Someone had found the addressed envelope, stamped it, and mailed it to Leon in Paris. From the list of train stations, Leon worked out the camp where his family were held. He convinced a clothing manufacturer to request that the Zelik women be released on the grounds that the mother was a required worker manufacturing German army uniforms. A lie, but it worked.
In later years, Mirka thanked that anonymous person who found her mother’s letter, every day, life long.
Mme Zelik, Mirka, Madeleine and Salome were the only survivors of the Jewish detainees on that transport. I have/had a mental blank on The Mother’s name.
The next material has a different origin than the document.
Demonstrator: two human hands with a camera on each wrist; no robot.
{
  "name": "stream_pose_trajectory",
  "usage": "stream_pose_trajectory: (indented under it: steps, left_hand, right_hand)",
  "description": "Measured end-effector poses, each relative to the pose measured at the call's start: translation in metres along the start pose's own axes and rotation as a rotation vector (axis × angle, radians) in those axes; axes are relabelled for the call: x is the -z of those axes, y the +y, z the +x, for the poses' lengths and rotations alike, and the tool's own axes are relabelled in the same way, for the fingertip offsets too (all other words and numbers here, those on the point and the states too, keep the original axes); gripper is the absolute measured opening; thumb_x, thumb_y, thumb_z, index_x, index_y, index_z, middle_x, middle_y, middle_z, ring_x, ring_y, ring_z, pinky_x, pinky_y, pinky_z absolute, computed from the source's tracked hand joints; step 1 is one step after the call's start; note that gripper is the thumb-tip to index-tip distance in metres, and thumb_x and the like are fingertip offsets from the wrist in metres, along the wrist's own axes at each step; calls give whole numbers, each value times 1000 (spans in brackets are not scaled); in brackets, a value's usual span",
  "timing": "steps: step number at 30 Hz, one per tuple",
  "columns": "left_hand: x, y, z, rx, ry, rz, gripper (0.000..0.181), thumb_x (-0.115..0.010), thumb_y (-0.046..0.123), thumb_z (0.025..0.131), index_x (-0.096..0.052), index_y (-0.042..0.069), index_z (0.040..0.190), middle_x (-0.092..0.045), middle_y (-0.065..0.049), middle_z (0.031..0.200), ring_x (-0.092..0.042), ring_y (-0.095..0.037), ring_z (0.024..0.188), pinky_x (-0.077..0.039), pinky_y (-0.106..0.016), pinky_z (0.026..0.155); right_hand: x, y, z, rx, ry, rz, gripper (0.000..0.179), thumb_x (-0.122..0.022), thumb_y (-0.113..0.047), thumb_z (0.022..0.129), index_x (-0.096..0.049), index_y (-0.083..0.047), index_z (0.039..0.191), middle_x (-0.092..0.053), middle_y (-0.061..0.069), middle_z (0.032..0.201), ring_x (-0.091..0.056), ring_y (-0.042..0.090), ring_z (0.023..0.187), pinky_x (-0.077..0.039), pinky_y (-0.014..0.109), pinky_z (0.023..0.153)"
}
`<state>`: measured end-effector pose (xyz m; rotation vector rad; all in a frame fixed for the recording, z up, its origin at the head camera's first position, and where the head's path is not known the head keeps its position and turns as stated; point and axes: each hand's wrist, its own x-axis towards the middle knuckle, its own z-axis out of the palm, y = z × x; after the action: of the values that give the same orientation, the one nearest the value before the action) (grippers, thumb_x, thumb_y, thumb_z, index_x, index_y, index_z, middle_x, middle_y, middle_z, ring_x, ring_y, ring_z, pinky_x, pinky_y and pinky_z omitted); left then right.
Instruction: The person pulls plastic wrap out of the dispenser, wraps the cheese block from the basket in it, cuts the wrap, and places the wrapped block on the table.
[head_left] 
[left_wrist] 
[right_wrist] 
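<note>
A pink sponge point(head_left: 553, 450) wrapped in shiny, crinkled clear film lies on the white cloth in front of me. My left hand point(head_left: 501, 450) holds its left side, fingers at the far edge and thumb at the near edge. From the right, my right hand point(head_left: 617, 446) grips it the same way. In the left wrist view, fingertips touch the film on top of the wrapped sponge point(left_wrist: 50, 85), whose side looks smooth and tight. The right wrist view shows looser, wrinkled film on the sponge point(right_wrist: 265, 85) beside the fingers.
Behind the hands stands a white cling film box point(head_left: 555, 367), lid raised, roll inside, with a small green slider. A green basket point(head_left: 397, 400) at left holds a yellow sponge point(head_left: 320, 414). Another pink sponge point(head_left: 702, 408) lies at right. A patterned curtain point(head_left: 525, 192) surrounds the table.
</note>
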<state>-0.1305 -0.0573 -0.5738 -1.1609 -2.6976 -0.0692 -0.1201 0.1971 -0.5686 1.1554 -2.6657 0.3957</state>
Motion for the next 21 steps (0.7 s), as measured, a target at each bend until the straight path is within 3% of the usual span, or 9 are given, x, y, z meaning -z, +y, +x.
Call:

Wiki says she’s “Celia (Suzanne)” but in his film Philippe Mora refers to her by what I think must be a Lithuanian petname or diminutive.
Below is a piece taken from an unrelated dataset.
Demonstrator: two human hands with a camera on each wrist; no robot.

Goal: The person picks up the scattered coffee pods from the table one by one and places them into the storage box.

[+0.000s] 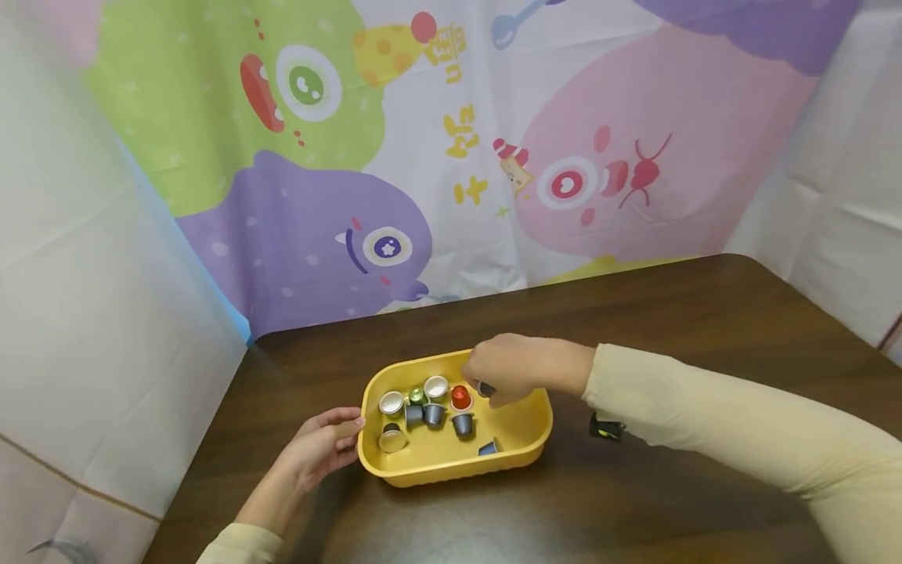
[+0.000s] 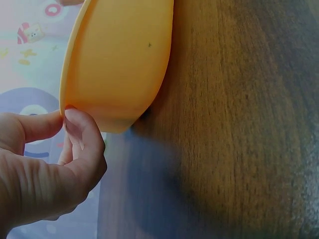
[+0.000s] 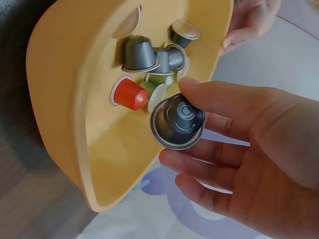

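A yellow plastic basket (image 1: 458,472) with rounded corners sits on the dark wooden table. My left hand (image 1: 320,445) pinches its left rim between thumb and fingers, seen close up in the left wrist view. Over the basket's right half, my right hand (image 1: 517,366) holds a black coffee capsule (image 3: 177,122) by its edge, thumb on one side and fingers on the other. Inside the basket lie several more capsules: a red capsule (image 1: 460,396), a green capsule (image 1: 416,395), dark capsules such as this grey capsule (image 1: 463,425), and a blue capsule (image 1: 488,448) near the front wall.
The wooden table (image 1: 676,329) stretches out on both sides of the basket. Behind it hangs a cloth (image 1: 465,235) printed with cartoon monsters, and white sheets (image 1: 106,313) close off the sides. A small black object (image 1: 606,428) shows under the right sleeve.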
Mirka Mora with angel children
There’s a sequel: by chance Leon met a French farm worker, a Christian, who offered the Zelik family sanctuary. In his village was a house locked up while its owner was a prisoner of war. The Zeliks spent 2 1/2 years there. The Frenchman’s daughter says her father never questioned that providing sanctuary was the right – the only – thing to do.
I won’t recount Georges story here. I can’t get his story out of my mind, and have been telling it to almost everyone I meet. But every time I tell it, I cry, and the people I tell it to cry too.
Suffice to say there’s a 92 y.o man on film who says he became an eminent New York child psychiatrist because Mora and his Resistance colleagues saved his life, because Mora cared, and because he wanted to be like Mora: to save children. Even if it meant dressing up as a nun and trekking Jewish war orphans to the Swiss frontier, a la The Sound of Music. In company with the famous mime Marcel Marceau. (No, even in New York none of this is required of child psychiatrists. This is what French Resistance operative code-name Mora did.)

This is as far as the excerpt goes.